吕益升整张脸都胀红了:“我家的事,轮得到你一个外人插嘴!”

孙志行手一摊:“没办法,现在已经不只是吕大人你的家事了,案情如此重大,你竟连这个都看不破?”

上头堂官才开了口,话还没怎么问呢,底下嫌疑人就撕起来了,申姜睁圆了眼睛,叹为观止,别看他现在已经是个百户了,这种场面还是头一回见!

他悄悄往旁边挪了挪,小心翼翼用眼色请示指挥使——您就不管管?

指挥使正在喝茶,指挥使喝完茶了,指挥使看向坐在前方左侧的仵作,指挥使……很忙,就是忙来忙去,都没空看他这个百户。

申姜没辙,只能转向少爷——您是北镇抚司的天,您是北镇抚司的主心骨,您来说句话,这像话么!

少爷正在喝茶,少爷喝完茶了,少爷悄悄侧身,用手指冲指挥使比了颗心,少爷……也很忙,也是忙来忙去,没空关注戳在一边的百户。

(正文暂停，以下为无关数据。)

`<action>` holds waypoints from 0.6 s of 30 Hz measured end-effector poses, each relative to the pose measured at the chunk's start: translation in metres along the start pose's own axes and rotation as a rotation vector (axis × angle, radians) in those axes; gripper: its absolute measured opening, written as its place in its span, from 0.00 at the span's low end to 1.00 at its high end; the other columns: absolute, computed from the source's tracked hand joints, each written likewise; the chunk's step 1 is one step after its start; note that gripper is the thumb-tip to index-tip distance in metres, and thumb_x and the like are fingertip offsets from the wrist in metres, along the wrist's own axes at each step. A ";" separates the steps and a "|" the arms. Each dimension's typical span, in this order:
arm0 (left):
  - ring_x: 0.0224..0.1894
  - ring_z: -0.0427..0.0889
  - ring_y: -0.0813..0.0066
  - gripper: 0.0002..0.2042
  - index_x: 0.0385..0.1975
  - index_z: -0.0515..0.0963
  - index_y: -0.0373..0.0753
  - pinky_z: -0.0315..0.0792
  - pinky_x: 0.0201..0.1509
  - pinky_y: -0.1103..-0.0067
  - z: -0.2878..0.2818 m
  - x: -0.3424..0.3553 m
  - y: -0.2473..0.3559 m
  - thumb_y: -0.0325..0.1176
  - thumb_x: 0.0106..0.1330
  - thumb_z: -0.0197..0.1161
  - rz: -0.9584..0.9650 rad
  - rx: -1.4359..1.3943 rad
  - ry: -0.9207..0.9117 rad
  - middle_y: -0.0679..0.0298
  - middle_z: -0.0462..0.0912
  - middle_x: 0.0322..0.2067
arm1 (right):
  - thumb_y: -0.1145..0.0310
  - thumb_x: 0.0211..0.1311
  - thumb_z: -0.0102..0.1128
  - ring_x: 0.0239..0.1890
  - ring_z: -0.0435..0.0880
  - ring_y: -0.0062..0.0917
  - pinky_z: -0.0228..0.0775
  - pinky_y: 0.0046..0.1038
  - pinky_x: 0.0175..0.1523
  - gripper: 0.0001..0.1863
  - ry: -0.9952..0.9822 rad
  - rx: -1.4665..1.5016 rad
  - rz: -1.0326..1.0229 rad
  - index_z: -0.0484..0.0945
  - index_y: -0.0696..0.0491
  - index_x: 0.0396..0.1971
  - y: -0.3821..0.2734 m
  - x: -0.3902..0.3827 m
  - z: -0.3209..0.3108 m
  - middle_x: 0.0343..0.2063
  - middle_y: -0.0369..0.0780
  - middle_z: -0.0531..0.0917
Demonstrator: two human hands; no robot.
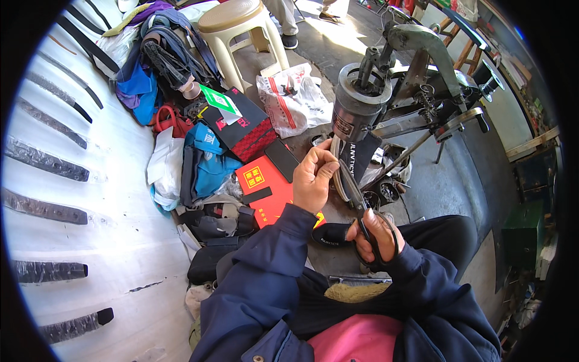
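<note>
Scissors [360, 205] clamped in right hand [379, 235], long axis up-left. Left hand [313, 181] pinches pale strip [338, 186] beside blades [348, 177].

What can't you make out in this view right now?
In the head view:
What the left hand pinches, if anything: too small, covered by fingers.
Handle loops of the black-handled metal scissors: partly hidden by the right hand.
Contents of the white plastic bag with red print: hidden by its sides.
Person in light trousers: cut off by the top edge.
</note>
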State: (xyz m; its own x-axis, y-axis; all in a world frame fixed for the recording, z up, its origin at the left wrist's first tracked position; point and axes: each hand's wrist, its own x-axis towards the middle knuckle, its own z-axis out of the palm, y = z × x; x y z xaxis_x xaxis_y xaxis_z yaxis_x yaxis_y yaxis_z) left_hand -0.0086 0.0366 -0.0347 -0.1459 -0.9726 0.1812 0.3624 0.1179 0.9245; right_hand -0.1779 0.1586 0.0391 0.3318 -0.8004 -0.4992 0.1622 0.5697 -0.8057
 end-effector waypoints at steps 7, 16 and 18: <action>0.40 0.74 0.88 0.02 0.37 0.75 0.34 0.71 0.46 0.85 -0.003 -0.001 0.002 0.21 0.71 0.61 -0.033 -0.066 -0.015 0.58 0.77 0.61 | 0.40 0.78 0.37 0.11 0.66 0.18 0.59 0.21 0.20 0.35 0.043 0.113 -0.091 0.76 0.60 0.33 0.009 0.004 -0.001 0.12 0.33 0.68; 0.47 0.77 0.83 0.11 0.37 0.75 0.36 0.73 0.51 0.83 -0.010 0.001 0.020 0.37 0.80 0.52 -0.164 -0.356 -0.068 0.59 0.75 0.62 | 0.40 0.78 0.36 0.14 0.65 0.18 0.58 0.21 0.22 0.35 -0.020 0.212 -0.072 0.76 0.59 0.35 0.014 0.010 -0.015 0.14 0.33 0.67; 0.50 0.77 0.81 0.07 0.42 0.73 0.37 0.72 0.53 0.82 -0.007 0.003 0.021 0.33 0.78 0.54 -0.182 -0.346 -0.068 0.59 0.74 0.62 | 0.40 0.78 0.36 0.14 0.65 0.18 0.58 0.21 0.22 0.35 -0.019 0.204 -0.074 0.76 0.60 0.35 0.015 0.011 -0.016 0.14 0.33 0.67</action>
State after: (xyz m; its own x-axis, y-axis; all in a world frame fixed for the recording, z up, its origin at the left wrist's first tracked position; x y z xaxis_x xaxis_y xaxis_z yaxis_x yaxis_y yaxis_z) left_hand 0.0052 0.0345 -0.0171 -0.2926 -0.9545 0.0573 0.6123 -0.1410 0.7780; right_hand -0.1871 0.1552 0.0165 0.3289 -0.8388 -0.4339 0.3708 0.5372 -0.7575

申姜看看上司,再看看堂前,看看旁边的记录文书,再看看外面过于灿烂明媚的阳光……两指成钳,狠狠捏了下自己。

差点惨叫出声。

他不是在做梦,就是在审案子!

申百户委委屈屈的把手伸回来,没有更多的指示,他纵心有疑问,也没做多余的事,慢慢看着看看着,终于回过味来了……默默朝少爷竖了大拇指。

对,就是这样,好样的,都撕起来!你们嫌疑人自己撕出了结果,露出了破绽,还省了我们的工夫呢!